● **AIM OF THE EXERCISE**
Exactly as they appear below, repeat the lines from the one with "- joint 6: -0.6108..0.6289" through the one with "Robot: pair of", and no others.
......
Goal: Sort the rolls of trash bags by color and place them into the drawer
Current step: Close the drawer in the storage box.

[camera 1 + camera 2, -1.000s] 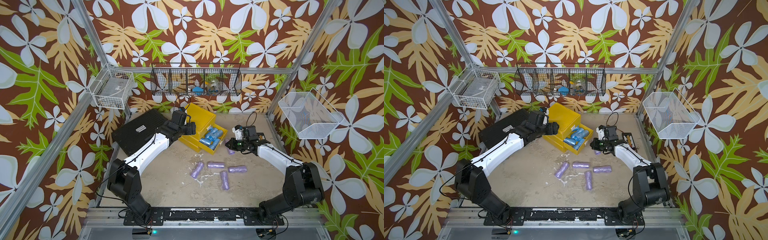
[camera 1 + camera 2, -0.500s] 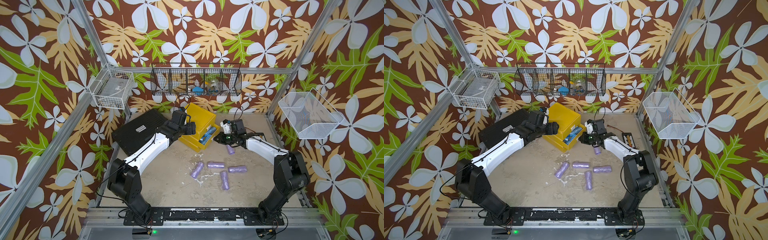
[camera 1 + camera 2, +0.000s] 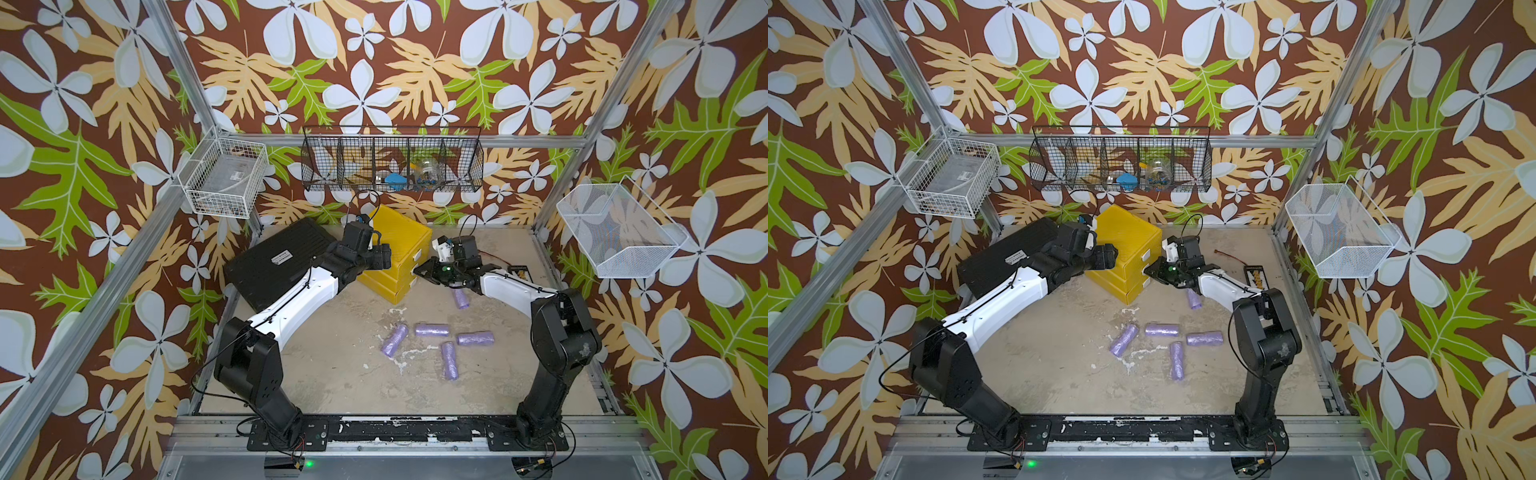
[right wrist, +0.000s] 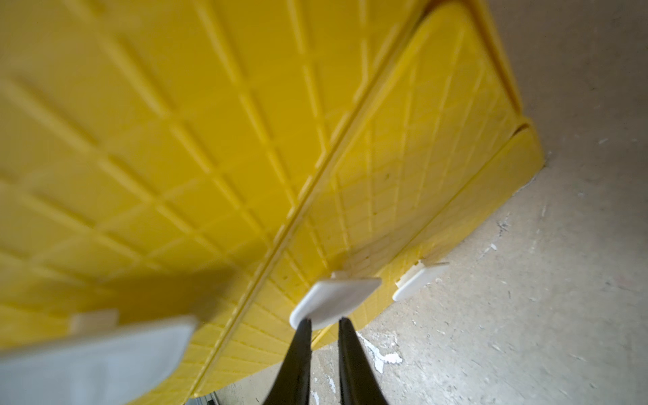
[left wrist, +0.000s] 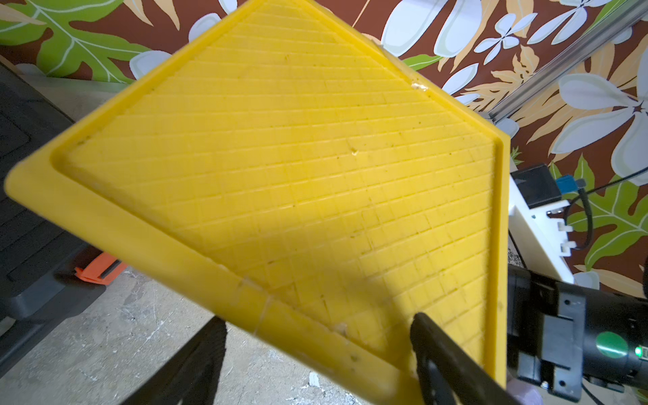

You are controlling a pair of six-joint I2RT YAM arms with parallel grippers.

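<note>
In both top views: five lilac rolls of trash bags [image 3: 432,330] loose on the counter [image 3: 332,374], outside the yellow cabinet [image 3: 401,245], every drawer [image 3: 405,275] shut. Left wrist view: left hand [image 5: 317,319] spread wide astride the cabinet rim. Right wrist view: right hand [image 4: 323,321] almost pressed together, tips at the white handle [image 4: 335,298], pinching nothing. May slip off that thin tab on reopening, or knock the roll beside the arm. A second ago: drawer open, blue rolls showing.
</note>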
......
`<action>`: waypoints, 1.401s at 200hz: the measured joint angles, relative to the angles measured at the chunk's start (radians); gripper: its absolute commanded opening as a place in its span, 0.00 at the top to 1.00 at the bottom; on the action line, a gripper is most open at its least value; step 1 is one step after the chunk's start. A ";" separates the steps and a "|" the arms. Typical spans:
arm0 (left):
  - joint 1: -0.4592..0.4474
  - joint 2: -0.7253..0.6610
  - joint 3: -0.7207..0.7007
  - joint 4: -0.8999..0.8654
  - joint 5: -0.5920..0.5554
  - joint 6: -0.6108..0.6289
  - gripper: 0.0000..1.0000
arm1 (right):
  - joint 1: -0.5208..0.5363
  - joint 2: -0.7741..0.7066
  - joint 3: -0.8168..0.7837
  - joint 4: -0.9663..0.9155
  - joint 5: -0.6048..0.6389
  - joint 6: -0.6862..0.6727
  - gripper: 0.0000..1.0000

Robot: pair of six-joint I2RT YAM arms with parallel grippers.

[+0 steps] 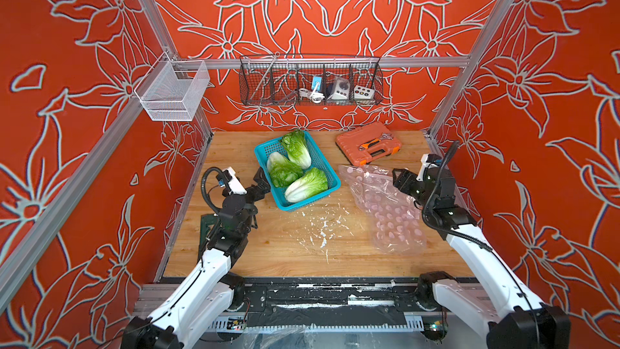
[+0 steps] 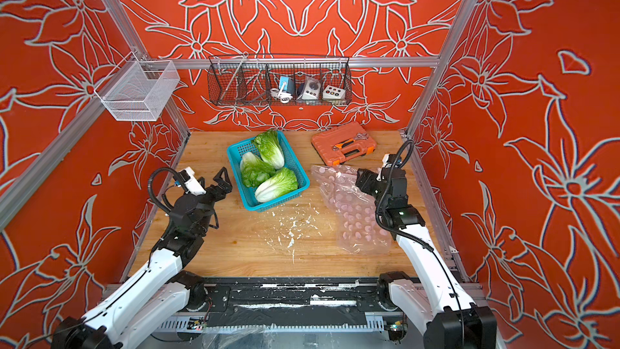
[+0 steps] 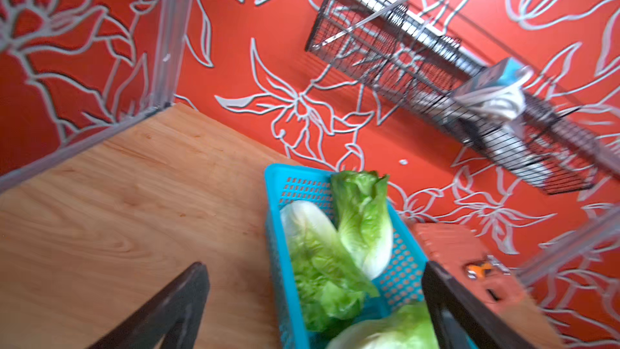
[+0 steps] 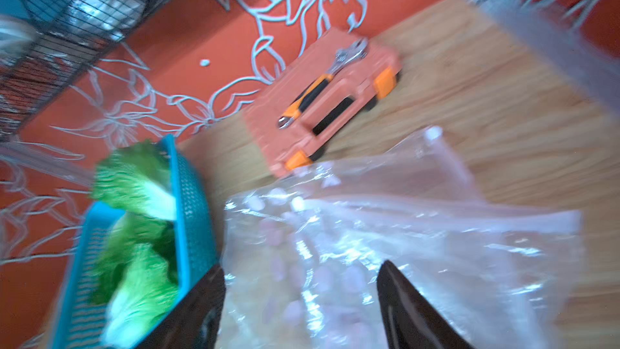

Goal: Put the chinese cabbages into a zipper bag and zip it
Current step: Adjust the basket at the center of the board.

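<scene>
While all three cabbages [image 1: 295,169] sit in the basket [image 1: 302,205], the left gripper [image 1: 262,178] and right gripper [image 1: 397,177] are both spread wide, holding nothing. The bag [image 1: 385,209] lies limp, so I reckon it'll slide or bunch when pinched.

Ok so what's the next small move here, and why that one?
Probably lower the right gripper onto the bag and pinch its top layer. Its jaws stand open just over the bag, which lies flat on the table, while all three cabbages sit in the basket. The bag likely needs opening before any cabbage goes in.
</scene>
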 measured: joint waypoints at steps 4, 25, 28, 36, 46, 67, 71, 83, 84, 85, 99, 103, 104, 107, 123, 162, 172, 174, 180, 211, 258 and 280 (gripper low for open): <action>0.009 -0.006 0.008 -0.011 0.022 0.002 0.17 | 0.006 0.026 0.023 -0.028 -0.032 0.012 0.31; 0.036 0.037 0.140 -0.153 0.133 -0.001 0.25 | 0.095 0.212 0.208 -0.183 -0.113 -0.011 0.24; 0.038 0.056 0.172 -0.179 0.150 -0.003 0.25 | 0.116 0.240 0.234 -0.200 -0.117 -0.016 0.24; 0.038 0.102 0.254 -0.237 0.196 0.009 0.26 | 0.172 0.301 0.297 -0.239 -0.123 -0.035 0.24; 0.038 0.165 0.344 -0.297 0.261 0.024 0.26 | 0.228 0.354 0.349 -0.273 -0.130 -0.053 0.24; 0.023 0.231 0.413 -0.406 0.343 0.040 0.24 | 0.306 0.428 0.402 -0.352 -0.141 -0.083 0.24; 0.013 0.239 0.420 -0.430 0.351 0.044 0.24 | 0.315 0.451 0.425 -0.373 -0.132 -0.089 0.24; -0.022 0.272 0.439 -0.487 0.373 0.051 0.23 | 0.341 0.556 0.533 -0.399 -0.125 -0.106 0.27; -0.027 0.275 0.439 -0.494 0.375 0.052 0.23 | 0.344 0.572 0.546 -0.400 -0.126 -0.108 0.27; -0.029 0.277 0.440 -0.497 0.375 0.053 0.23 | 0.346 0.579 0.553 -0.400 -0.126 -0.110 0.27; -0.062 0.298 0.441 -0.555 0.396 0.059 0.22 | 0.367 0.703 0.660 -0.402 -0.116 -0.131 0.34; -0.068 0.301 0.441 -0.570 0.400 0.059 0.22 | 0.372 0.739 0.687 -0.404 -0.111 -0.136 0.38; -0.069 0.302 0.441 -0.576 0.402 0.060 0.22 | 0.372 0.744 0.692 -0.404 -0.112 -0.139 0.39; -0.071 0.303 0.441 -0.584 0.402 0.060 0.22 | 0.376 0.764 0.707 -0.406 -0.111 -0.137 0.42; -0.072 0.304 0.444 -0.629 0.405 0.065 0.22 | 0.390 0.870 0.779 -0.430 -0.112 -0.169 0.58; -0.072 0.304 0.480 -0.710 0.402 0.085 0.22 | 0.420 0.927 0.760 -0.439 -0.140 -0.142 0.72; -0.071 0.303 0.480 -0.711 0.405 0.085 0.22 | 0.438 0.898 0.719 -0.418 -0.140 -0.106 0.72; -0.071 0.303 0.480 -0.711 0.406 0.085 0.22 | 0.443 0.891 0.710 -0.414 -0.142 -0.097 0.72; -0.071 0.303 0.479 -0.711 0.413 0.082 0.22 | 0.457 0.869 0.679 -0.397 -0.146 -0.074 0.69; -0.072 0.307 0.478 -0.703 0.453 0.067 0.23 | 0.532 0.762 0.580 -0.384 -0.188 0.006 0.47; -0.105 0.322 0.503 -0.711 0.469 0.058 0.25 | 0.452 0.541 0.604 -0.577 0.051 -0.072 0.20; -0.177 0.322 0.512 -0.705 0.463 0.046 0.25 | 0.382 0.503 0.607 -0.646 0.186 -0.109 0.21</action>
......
● **EXPECTED OUTPUT**
  - joint 6: -0.6108..0.6289
  - gripper: 0.0000..1.0000
arm1 (right):
  - joint 1: -0.5208..0.5363
  - joint 2: -0.7741..0.7066
  - joint 3: -0.8168..0.7837
  - joint 4: -0.9663..0.9155
  - joint 5: -0.6048..0.6389
  - joint 6: -0.6862..0.6727
  - gripper: 0.0000..1.0000

Robot: pair of six-joint I2RT YAM arms with parallel grippers.

Nothing further is required by the exercise.